I feel my cheeks start to flush. Does Matthew understand that this is how I feel about HIM? And ohmigod, is this how Randall feels about ME? Randall’s never given me a present, though.

“Then,” Sensei goes on, “terrible thing happen! Her brother have big, stupid fight with my brother, because of nothing, a car they both want to buy. Her brother say to girl, no more! No more see me, no more take my presents. How you say, Randall, no more?”

“Forbidden,” says Randall.

“Forbidden! Forbidden to know me. Like I dead.”

“That’s . . . tragic,” says Matthew, looking somber.

“Like Romeo and Juliet,” muses Randall. I mentally award one point for literary reference to the Randinator.

Sensei beams. “It was miracle!” he says. “I bless that rotten car.
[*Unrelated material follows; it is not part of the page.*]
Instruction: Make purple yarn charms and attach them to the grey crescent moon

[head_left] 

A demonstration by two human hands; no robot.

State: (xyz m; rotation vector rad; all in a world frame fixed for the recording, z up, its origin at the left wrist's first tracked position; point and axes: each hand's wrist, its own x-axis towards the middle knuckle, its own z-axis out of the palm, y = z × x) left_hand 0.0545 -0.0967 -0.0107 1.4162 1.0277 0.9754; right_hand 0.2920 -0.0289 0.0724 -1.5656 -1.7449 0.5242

A Chevrolet! Once brother say ‘forbidden!’ to the girl, she change! She say, I no let brother tell me what to do! She decide she love me now. She sneak out of house to see me, she tell me she want to marry! ‘Take me away,’ she say. ‘Take me to New York!’ ”

And did he? Now we’re dying to know.

“Well,” says Sensei, relishing the tale, “the brother find out she love me. He come with his friends to beat me up. I always fast, so fast I could run from them. Most of the time I get away! But I hate that I scared. Hate that I run. That’s when I start to train karate. Now I run for bus, and nothing else! I no scared. Randall, you scared?”

“Uh, sometimes,” says Randall sheepishly.

“You champion. No be scared.” Sensei sits back, satisfied. His tale is over when his karate training begins, happy ending and fade out. But of course, what we X-investigators really want to know is what happened with the girl.

“The girl! Ah, no-no, that’s another story,” says Sensei, waving away our question. We plead. “Okay.” He relents. “Her brother get mad at someone else and she fall in love with him! I think she hate brother more than she love me. Later I join the army, I leave Dominican Republic. She still in Santo Domingo, I guess, I don’t know. Old and fat now, maybe! But if I see her, she still beautiful to me.”

“Why did you leave Santo Domingo?” I ask, curious. I can’t imagine leaving my hometown.

Sensei Reynaldo looks at me as if I should already know. “To come to New York!” he says. “That’s why everybody leave where they are.”

When you put it that way, he has a point. “Now you watch us train. You watch Randall,” Sensei says to us. “Your friend is great champion.”

While Randall and Sensei go off to change their clothes, Matthew and I share our thoughts. Both of us feel there’s a usable hypothesis lurking inside Sensei’s story.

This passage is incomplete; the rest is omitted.